*Task*.
A faithful copy is required. Print each line of the data exactly and omit the pictures.

*Supplied material*.
□ □ □ □ □

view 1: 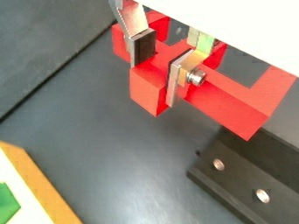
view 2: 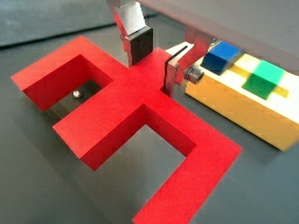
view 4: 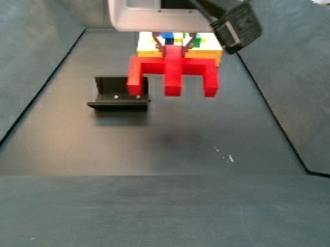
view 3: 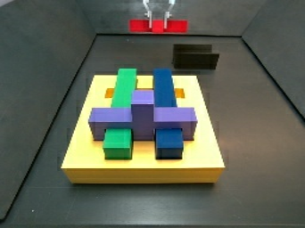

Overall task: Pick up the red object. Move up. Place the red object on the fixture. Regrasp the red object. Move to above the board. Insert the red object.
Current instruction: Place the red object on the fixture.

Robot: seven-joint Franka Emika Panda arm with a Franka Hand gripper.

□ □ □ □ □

*Response to this task*.
view 1: 
view 2: 
view 4: 
view 3: 

Overall task: Pick up the red object. Move up. Place the red object on the fixture. Regrasp the red object. Move to above the board. Insert the red object.
Current instruction: Place the red object on the fixture.

Robot: seven-joint Franka Emika Panda arm with a Franka Hand gripper.

The required output is now complete.